OK, we all know, all is wrong with PHP. It’s a language where main programming style is hack/patch, and that’s also the way it’s organized. Where else do you have functions that in one variant have certain order of parameters and in other reversed?… OK, in quite a few, but that’s not the point.
I wanna talk about arrays; probably the most commonly used structured type in all languages.

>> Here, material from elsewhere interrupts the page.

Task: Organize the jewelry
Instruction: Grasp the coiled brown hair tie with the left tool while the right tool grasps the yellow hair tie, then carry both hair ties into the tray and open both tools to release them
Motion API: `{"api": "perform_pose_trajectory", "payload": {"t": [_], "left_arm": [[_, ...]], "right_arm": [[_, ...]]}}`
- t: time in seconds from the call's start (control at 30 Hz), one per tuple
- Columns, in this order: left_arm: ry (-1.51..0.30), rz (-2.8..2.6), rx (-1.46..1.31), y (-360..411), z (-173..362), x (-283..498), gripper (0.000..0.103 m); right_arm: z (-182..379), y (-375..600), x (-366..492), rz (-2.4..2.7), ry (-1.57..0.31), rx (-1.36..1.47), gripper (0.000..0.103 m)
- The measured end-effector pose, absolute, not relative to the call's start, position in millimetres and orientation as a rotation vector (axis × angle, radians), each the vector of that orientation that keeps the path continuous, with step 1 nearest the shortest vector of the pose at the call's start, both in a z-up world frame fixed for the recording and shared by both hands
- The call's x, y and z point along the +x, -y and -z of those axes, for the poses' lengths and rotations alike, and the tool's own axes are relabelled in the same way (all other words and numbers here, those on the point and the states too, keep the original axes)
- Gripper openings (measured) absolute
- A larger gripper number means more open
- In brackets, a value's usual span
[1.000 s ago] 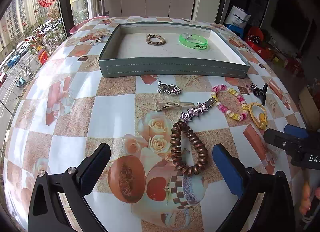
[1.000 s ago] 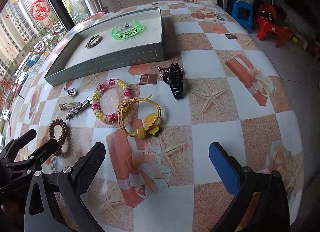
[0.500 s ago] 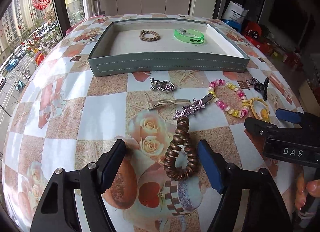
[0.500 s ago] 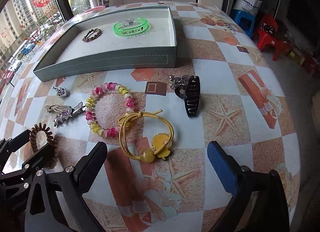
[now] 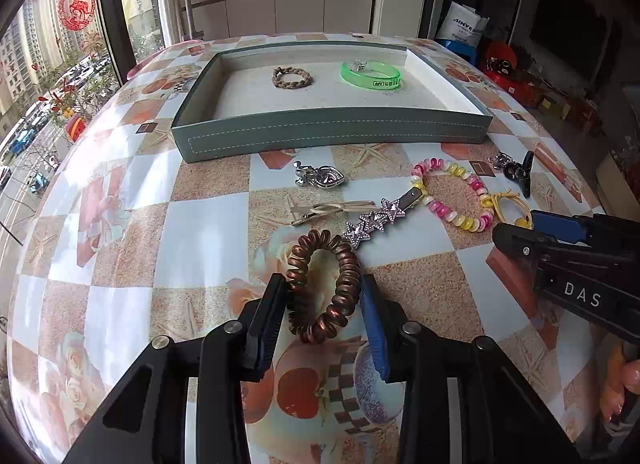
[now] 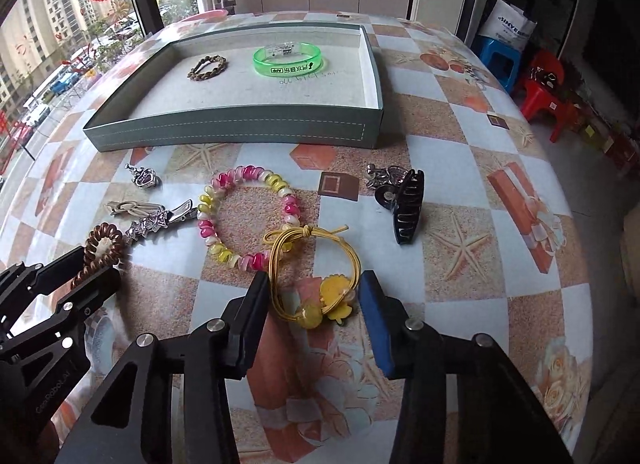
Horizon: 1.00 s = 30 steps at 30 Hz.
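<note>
We start on the left. Our left tongs (image 5: 323, 306) are narrow and squeeze the brown coil hair tie (image 5: 323, 282) from both sides. The black pad touches its left side and the blue pad touches its right side. The hair tie lies flat on the counter (image 5: 120, 248), near the front edge. It is pressed into a long oval, and its long way points straight ahead, toward the tray (image 5: 332, 133). We think the grip is on, but the hair tie is not lifted yet.

Just past the hair tie lies the star clip (image 5: 376, 219), and its near end seems to touch the hair tie. It could get dragged along when we lift.

Next comes the pink and yellow bead bracelet (image 6: 246, 215), in the middle of the counter.

On the right, our right tongs (image 6: 314, 304) are partly open around the yellow hair tie (image 6: 316, 272). The fingers sit on either side of its flower end, and we cannot tell if the pads touch it. Its loop reaches ahead and a bit left, toward the bracelet, and seems to touch it.

The black claw clip (image 6: 406, 209) lies further right, apart from the tongs.

The tray sits at the back of the counter, straight ahead of both tongs. It already holds a braided bracelet (image 5: 292, 77) and a green bangle (image 5: 370, 73). So each hand is nearest its own hair tie, and we think both go forward over the tray's near wall.
</note>
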<state>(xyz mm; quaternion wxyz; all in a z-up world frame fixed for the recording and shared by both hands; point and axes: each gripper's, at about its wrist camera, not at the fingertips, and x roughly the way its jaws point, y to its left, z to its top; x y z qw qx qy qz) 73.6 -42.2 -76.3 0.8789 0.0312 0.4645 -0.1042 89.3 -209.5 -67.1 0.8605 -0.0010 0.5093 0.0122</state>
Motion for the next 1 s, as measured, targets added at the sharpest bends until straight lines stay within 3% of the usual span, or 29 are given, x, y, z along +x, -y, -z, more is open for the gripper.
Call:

My main shock was the following feature/bug – PHP converts array keys from string to int if it “thinks” it’s good to do (don’t ask me why, it’s way over my head). But it does it in the weirdest possible way, let’s look at the type of the keys:
$ar = array(); $ar["2147483647"] = 0; $ar["2147483648"] = 0; $ar["2999999999"] = 0; $ar["3000000000"] = 0; foreach ($ar as $k => $v) var_dump($k);
What this outputs (at least on 32b systems, verified with 5.2.4 and 5.3.1 “stable” releases):
int(2147483647) int(-2147483648) int(-1294967297) string(10) "3000000000"
WHY the gap?
What goes on here is quite obvious – PHP checks if all characters are numbers, then it checks string length, if it’s 10, then it checks first character if it’s 3 and more, or 2 and less.
Why would anyone do all this work to save just a few bytes? Esp. when you consider that PHP uses about 60-70 bytes to store a single array element with integer key and integer value! And why not right away compare the string with string “2147483647” one by one character, to avoid the overflow?!